Cette femme corpulente, jadis réputée pour sa beauté, s’était adonnée au vin après l’abandon de mon père, préférant l’ivresse à la nourriture. Dans ma vie antérieure, je la détestais pour ses incessantes demandes d’argent. Elle prétendait acheter des vivres, mais tout finissait en bouteilles. Mes modestes revenus, déjà grevés par l’obligation d’acquérir des accessoires coûteux, ne suffisaient pas. Je cessai bientôt de lui donner quoi que ce soit, rompant tout contact. Quelques années plus tard, leur trace se perdit, même les voisins ignoraient leur sort.
Ma mère me regarda et se mit à radoter : « Quand tu as dit que tu voulais entrer comme valet dans le domaine, j’ai cru que tu plaisantais. Je ne pensais pas que tu réussirais à t’élever. Je suis si fière de toi. Tout le village m’envie. Le vieil homme à l’entrée du village est venu me voir plusieurs fois pour te proposer sa fille en mariage, mais je n’accepterai jamais. Sa fille a une tête de chèvre. »

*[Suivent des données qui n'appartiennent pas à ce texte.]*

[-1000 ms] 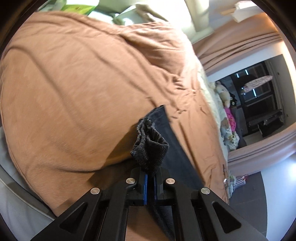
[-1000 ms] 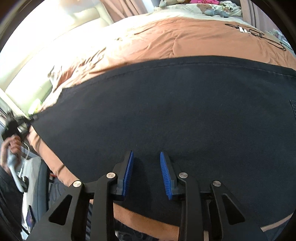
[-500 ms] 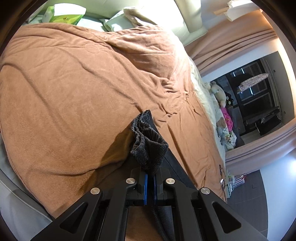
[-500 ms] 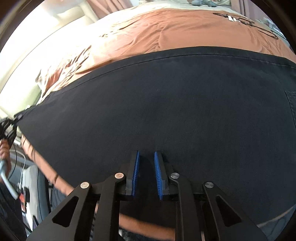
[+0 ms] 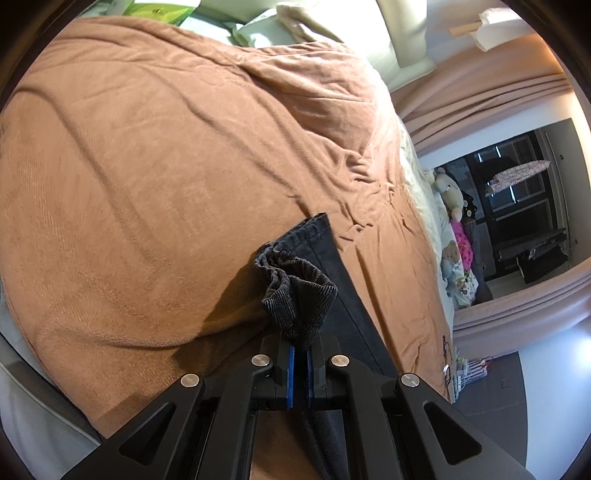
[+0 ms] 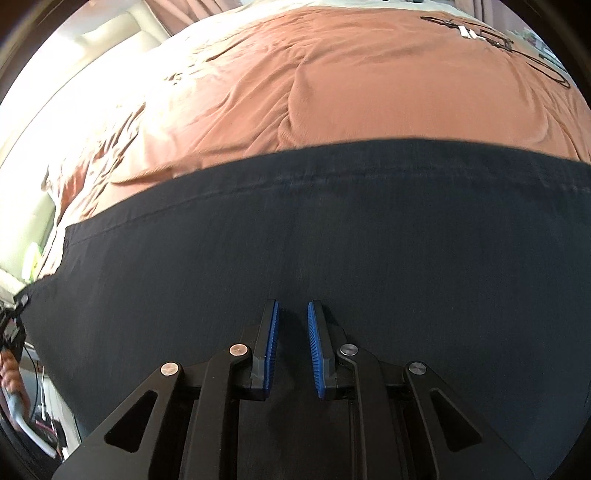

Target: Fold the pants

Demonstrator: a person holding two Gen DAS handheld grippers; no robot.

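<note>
Dark pants [image 6: 332,240] lie spread across a brown bedspread [image 6: 332,92]. My right gripper [image 6: 292,306] hovers low over the cloth near its close edge. Its blue pads [image 6: 271,332] stand a narrow gap apart, and only flat cloth shows below them. My left gripper [image 5: 299,343] is shut on a bunched end of the pants [image 5: 299,295], lifted a little off the bedspread [image 5: 147,147]. From there the leg runs flat along the bed. That held end and a person's hand [image 6: 9,369] show at the left edge of the right wrist view.
Pillows [image 5: 295,22] and a green box [image 5: 162,7] sit at the head of the bed. Plush toys [image 5: 450,192] line its far side by the curtains. A black cable [image 6: 498,37] lies on the bedspread beyond the pants. The bed's edge drops off at lower left.
My right gripper's jaws have narrowed from a wide gap to a small one, and it has slid across the pants; more bedspread shows beyond them. My left gripper still holds the bunched end.
</note>
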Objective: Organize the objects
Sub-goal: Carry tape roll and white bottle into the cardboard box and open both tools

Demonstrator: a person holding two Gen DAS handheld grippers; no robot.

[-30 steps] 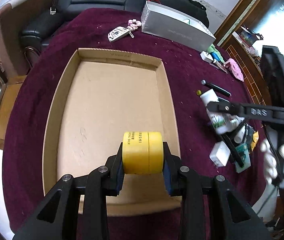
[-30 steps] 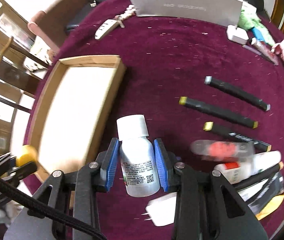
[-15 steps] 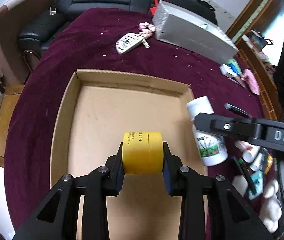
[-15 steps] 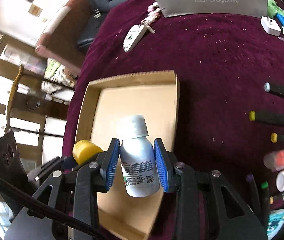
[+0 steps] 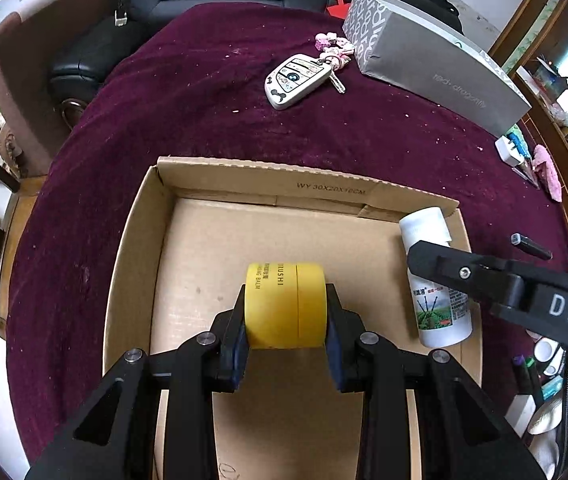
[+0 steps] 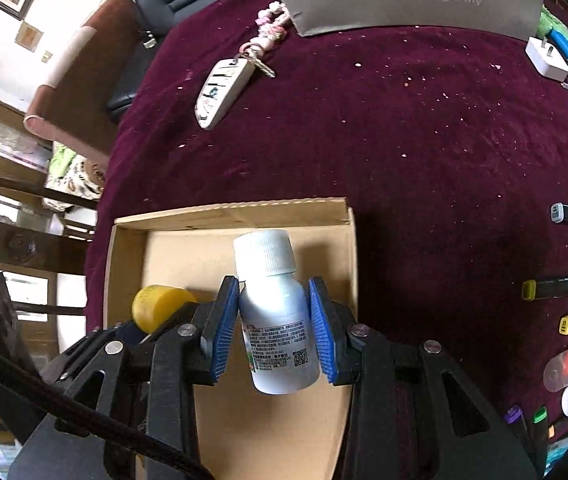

Je lui donnai tout mon salaire en insistant : « Achète de la nourriture avec ça. » Son visage s’illumina de joie. Elle prit l’argent avec précaution entre ses mains et le cacha soigneusement dans son tablier. En voyant le pain que j’avais rapporté, elle ajouta : « La prochaine fois, ne t’embête pas à ramener du pain. Donne-moi simplement l’argent, nous ferons notre propre pain. »
Ma sœur Jasmine, âgée de quinze ans, ressemblait à une fleur en pleine éclosion, éclatante et pleine de vie. Elle caressa doucement ma veste et demanda : « De quelle étoffe est-ce fait ? C’est si doux au toucher, ça doit être bien chaud. » Je lui expliquai que cet uniforme de valet, noir à rayures blanches, était en laine et taillé sur mesure pour le domaine. Chacun n’en avait qu’un seul, et c’était mon bien le plus précieux.
La petite Grace, quant à elle, enchaînait les questions : « Raconte-nous comment c’est, le domaine ! À quoi ressemble le vicomte ? La vicomtesse est-elle belle ? Portent-elles des robes en soie ? » Je leur parlai en souriant de la vie au domaine, tandis qu’elles écarquillaient les yeux, captivées par chaque détail.
Jasmine ne cessait de s’exclamer : « C’est tellement merveilleux ! Comme c’est enviable ! Pourrais-je aussi y entrer comme femme de chambre ? Demande pour moi à ce Monsieur Gousse, s’il te plaît. » Je répondis : « Femme de chambre, ce sera difficile. Elles ont toutes reçu une formation spéciale, et les filles de la campagne ne les intéressent pas. » Elle rétorqua, mécontente : « Mais toi, tu viens de la campagne, et ils t’ont pris ! » Je souris : « S’il y a une place libre dans la cuisine, je demanderai pour toi. » Mais Jasmine secoua la tête avec détermination : « Je ne veux pas être cuisinière. Je veux servir les dames. Toucher leurs magnifiques robes de soie et admirer leurs bijoux. »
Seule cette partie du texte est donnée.